# YOUR OBJECTIVE
Output the run of lines that opens with the first line of the material below and closes with the line containing "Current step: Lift", both included, and drop the pictures.

# DATA TO USE
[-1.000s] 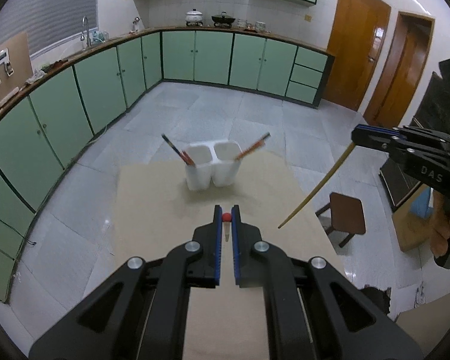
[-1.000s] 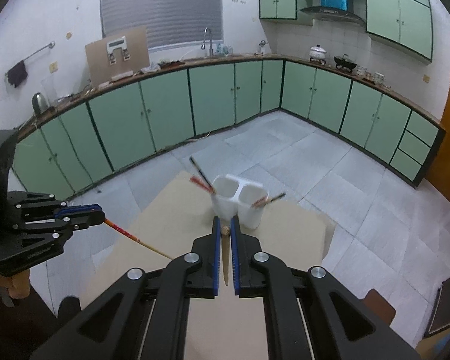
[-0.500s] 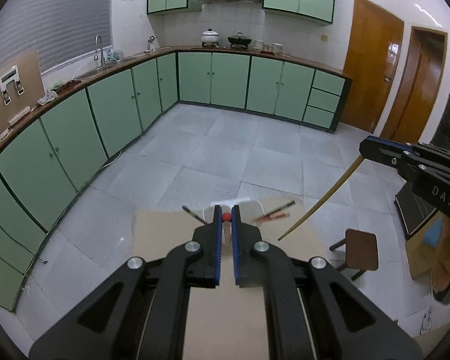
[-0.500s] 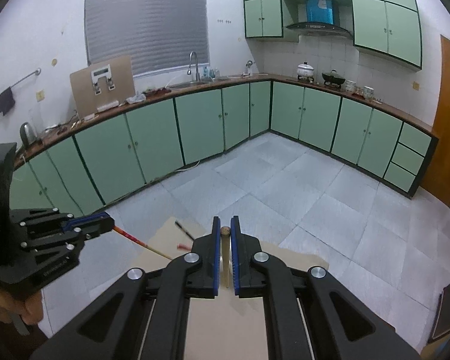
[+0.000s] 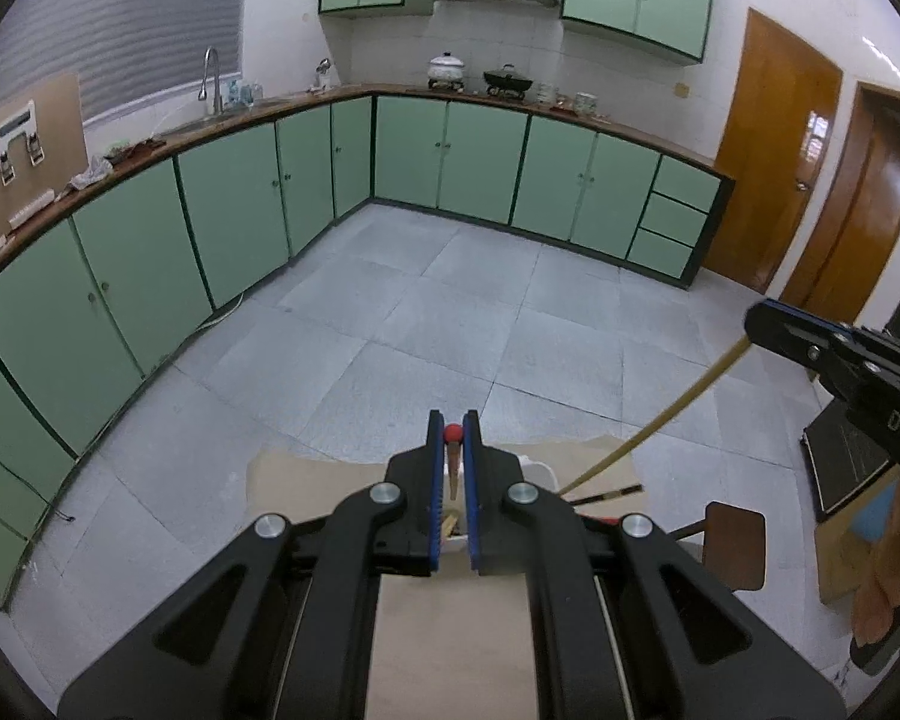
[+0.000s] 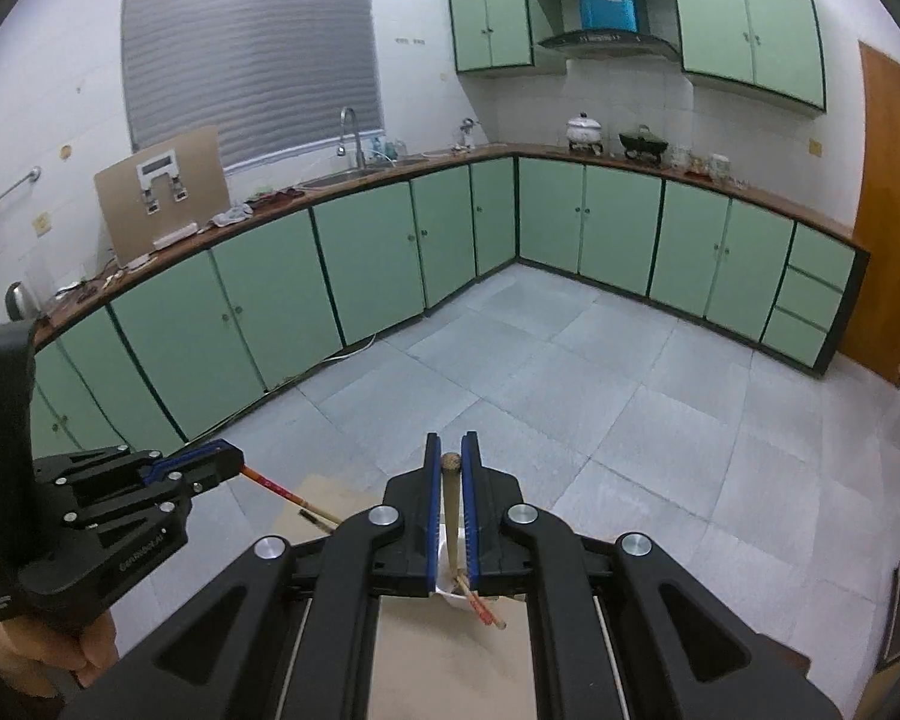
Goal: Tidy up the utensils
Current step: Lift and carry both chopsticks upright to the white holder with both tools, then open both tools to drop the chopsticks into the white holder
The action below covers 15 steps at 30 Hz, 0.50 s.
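My left gripper (image 5: 453, 441) is shut on a red-tipped chopstick (image 5: 452, 468); it also shows in the right wrist view (image 6: 234, 463), the chopstick (image 6: 288, 492) slanting down from it. My right gripper (image 6: 450, 468) is shut on a plain wooden chopstick (image 6: 452, 510); in the left wrist view (image 5: 756, 321) its chopstick (image 5: 654, 426) points down toward the white two-cup holder (image 5: 537, 471). The holder is mostly hidden behind the fingers; a sliver of it (image 6: 450, 585) shows with chopsticks (image 6: 483, 606) in it.
The holder stands on a cardboard-covered table (image 5: 306, 471). A brown stool (image 5: 735, 546) stands to the right of it. Green cabinets (image 5: 450, 162) line the far walls across a grey tiled floor (image 5: 420, 330). Wooden doors (image 5: 774, 150) are at the right.
Both grippers have moved forward over the table toward the holder and tilted up, each still holding its chopstick. The holder has slipped from open view to behind the fingers.
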Each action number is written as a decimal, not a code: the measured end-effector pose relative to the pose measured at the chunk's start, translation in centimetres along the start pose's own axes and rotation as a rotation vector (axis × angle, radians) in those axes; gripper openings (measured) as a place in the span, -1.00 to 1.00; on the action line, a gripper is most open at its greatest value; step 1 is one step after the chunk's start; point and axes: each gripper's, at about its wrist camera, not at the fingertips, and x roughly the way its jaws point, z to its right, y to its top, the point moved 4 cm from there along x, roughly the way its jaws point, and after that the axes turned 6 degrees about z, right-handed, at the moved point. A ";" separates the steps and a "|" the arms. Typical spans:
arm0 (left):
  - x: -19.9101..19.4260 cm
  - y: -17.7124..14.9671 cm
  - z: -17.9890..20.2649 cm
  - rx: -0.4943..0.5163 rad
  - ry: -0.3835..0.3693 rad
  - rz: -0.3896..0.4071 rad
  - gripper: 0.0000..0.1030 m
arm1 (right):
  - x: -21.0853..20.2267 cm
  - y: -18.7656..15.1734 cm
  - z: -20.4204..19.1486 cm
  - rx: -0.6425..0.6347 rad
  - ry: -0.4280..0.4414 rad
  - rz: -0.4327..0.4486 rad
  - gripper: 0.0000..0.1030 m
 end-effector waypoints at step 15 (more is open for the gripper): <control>9.8 -4.0 -2.9 -0.059 0.002 -0.112 -0.90 | 7.8 -4.6 3.5 0.091 -0.019 -0.085 -0.87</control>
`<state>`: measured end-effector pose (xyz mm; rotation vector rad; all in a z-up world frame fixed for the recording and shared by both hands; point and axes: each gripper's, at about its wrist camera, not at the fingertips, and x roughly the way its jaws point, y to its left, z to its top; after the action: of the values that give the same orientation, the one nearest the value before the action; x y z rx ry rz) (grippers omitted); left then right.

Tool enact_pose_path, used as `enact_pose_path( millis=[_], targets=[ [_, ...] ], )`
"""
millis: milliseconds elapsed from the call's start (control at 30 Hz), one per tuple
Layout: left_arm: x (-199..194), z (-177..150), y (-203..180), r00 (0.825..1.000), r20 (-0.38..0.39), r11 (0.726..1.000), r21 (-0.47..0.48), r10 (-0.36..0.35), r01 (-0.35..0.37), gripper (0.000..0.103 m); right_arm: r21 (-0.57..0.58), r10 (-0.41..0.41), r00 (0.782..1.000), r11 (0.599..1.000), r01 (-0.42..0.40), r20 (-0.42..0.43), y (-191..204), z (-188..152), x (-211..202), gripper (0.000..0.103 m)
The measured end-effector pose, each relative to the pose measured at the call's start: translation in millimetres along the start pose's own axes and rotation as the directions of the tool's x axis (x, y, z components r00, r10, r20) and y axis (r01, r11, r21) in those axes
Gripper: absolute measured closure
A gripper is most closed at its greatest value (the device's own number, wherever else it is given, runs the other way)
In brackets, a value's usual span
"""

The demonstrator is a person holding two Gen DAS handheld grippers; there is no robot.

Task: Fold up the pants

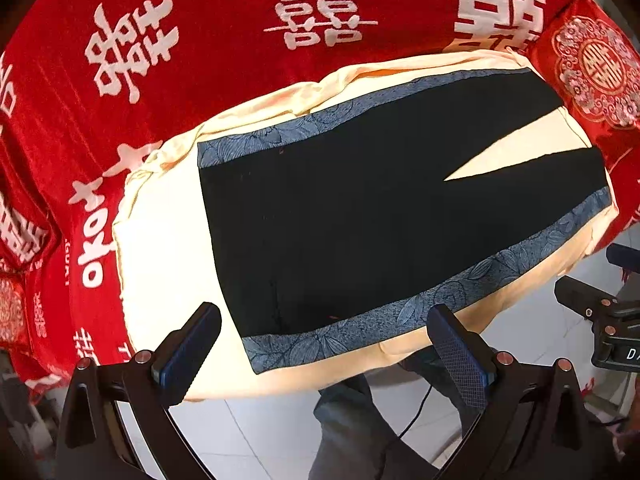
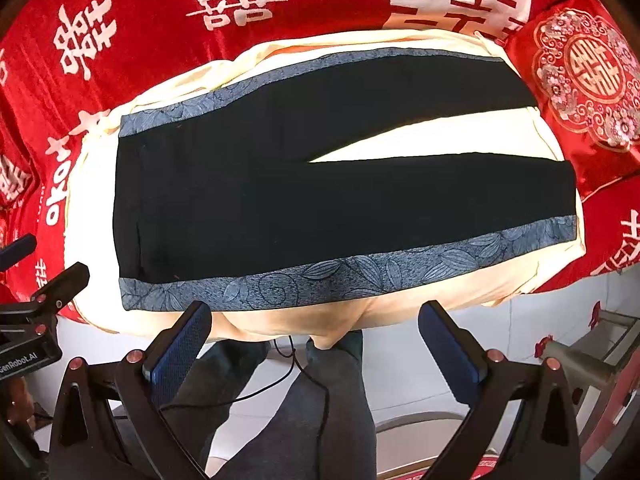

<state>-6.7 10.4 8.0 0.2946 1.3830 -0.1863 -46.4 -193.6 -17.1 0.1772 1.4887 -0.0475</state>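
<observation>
1. Pants (image 2: 280, 200) lie flat and unfolded on a cream cloth (image 2: 400, 136) over the red bed cover (image 2: 160, 60), waist at 9 o'clock, legs fanning toward 3.
2. Left gripper (image 1: 324, 344) and right gripper (image 2: 316, 340) hover off the near edge, fingers spread wide and empty.
3. The first fold looks not yet begun; next likely calls for pinching the near blue-trimmed leg (image 2: 400, 268) at both ends and laying it over the far one.

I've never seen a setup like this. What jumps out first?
The black pants with blue floral side stripes lie flat on a cream cloth in the middle, legs spread in a V toward the right. All around is a red blanket with big white characters. Both grippers, left and right, hang open at the near edge, holding nothing.
</observation>
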Motion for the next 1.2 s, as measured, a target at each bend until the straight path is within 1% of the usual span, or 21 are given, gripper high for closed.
enact_pose_path(
  millis=[367, 633, 833, 933, 1033, 1133, 1200],
  targets=[
    [-12.5, -3.2, -21.5, 0.999, -0.018, 0.995, -0.097, 0.035, -0.037, 0.0, -0.057, 0.019, 1.0, 0.998, -0.018, 0.012, -33.6, 6.5, -10.6, 0.0],
    [-14.3, -17.2, -44.7, 0.997, -0.049, 0.987, -0.143, 0.06, -0.066, 0.0, -0.078, 0.051, 0.999, 0.996, -0.052, -0.013, -57.1, 2.3, -4.9, 0.0],
    [-13.4, -29.7, -52.7, 0.995, -0.068, 0.981, -0.173, 0.077, -0.088, 0.0, -0.094, 0.064, 0.998, 0.993, -0.066, -0.03, -65.0, -2.8, -0.3, 0.0],
    [-13.5, -33.5, -52.9, 0.994, -0.07, 0.979, -0.179, 0.083, -0.094, 0.0, -0.086, 0.075, 0.997, 0.993, -0.078, -0.035, -66.7, -4.1, 0.6, 0.0],
    [-13.7, -36.4, -53.3, 0.992, -0.068, 0.979, -0.172, 0.103, -0.113, 0.0, -0.083, 0.079, 0.996, 0.993, -0.081, -0.031, -65.4, -4.9, 1.8, 0.0],
    [-11.2, -39.4, -52.0, 0.992, -0.066, 0.979, -0.165, 0.108, -0.118, 0.0, -0.078, 0.082, 0.996, 0.993, -0.084, -0.037, -64.3, -6.3, 5.1, 0.0],
    [-8.3, -42.3, -50.9, 0.993, -0.071, 0.98, -0.17, 0.096, -0.107, 0.0, -0.071, 0.081, 0.996, 0.994, -0.084, -0.043, -62.2, -8.0, 8.9, 0.0]
  ],
)
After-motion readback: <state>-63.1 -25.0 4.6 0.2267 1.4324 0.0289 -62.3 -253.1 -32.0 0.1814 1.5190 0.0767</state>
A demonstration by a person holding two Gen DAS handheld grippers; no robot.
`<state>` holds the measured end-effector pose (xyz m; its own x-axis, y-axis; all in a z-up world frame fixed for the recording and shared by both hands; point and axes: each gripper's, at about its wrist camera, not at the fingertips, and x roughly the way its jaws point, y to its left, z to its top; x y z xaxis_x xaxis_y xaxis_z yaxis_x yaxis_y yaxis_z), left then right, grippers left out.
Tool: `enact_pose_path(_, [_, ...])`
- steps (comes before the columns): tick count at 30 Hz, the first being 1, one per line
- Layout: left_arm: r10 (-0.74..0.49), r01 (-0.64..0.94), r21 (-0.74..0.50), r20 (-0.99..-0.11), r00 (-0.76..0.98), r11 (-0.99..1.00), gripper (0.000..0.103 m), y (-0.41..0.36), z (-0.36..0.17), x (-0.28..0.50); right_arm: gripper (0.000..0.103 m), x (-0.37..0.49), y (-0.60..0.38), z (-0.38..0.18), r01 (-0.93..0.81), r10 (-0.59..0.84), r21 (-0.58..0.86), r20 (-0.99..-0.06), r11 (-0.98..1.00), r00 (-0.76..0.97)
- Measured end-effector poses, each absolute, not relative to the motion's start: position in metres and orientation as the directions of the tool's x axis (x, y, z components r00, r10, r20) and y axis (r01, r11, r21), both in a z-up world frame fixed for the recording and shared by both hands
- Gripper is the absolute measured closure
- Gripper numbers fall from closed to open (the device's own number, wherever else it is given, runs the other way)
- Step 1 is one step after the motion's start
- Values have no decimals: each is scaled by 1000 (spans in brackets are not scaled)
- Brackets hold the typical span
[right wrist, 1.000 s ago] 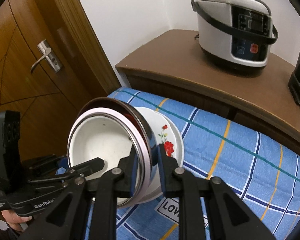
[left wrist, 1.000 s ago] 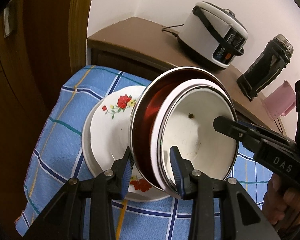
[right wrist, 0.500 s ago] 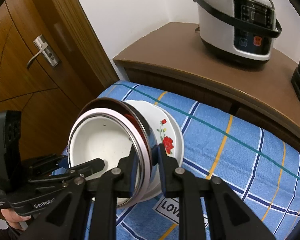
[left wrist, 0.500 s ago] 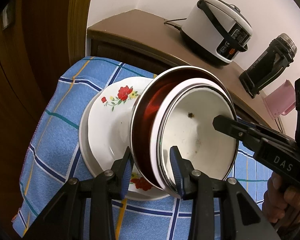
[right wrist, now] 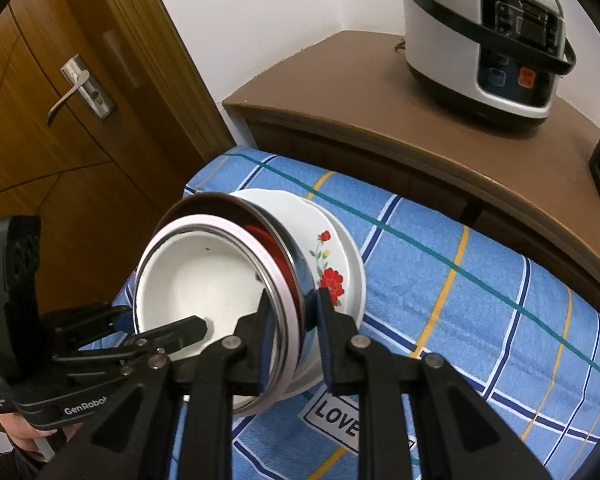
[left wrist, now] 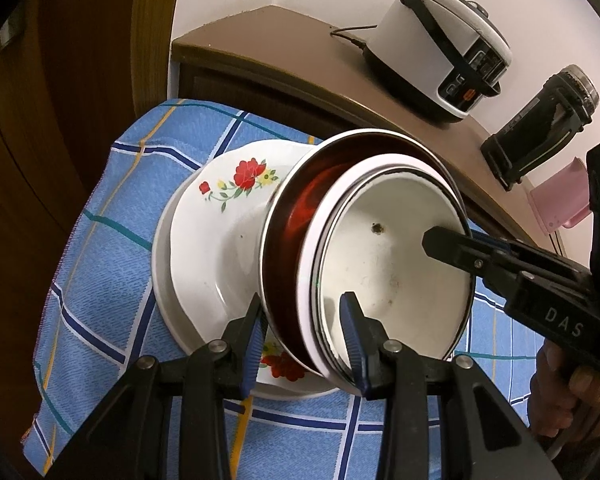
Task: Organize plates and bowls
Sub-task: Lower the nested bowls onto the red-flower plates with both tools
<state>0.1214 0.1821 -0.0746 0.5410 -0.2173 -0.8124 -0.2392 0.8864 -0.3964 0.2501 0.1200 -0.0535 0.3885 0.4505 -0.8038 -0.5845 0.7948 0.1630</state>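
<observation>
Two hand-held grippers carry a nested pair of bowls, a white enamel bowl (left wrist: 388, 264) inside a steel bowl with red lining (left wrist: 296, 216), tilted above a floral white plate (left wrist: 220, 216) on the blue checked cloth (left wrist: 100, 248). The left gripper (left wrist: 304, 332) pinches both rims at the near edge; the right gripper (right wrist: 294, 320) clamps them opposite. Rigid, smooth and probably slippery, the chip-prone stack is best held by its rims.

A home: rice cooker (right wrist: 484, 36) on wooden cabinet (right wrist: 380, 92), door (right wrist: 60, 120).
</observation>
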Motion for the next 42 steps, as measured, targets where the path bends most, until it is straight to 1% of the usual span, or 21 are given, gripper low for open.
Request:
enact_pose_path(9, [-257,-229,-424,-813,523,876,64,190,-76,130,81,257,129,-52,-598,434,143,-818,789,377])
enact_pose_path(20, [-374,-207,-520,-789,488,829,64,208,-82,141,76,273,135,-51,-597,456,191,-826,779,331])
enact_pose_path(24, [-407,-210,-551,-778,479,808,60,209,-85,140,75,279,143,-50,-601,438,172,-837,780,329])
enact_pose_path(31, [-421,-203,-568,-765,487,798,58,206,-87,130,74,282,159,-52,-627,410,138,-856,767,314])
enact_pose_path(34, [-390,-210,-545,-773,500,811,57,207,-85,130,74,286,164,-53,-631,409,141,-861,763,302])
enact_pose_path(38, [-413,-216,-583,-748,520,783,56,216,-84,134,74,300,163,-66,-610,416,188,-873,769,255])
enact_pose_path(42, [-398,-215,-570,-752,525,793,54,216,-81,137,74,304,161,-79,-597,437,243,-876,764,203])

# EXERCISE ANSWER
[-1.000s] 
[-1.000s] 
[-0.500s] 
[-0.500s] 
[+0.000s] 
[+0.000s] 
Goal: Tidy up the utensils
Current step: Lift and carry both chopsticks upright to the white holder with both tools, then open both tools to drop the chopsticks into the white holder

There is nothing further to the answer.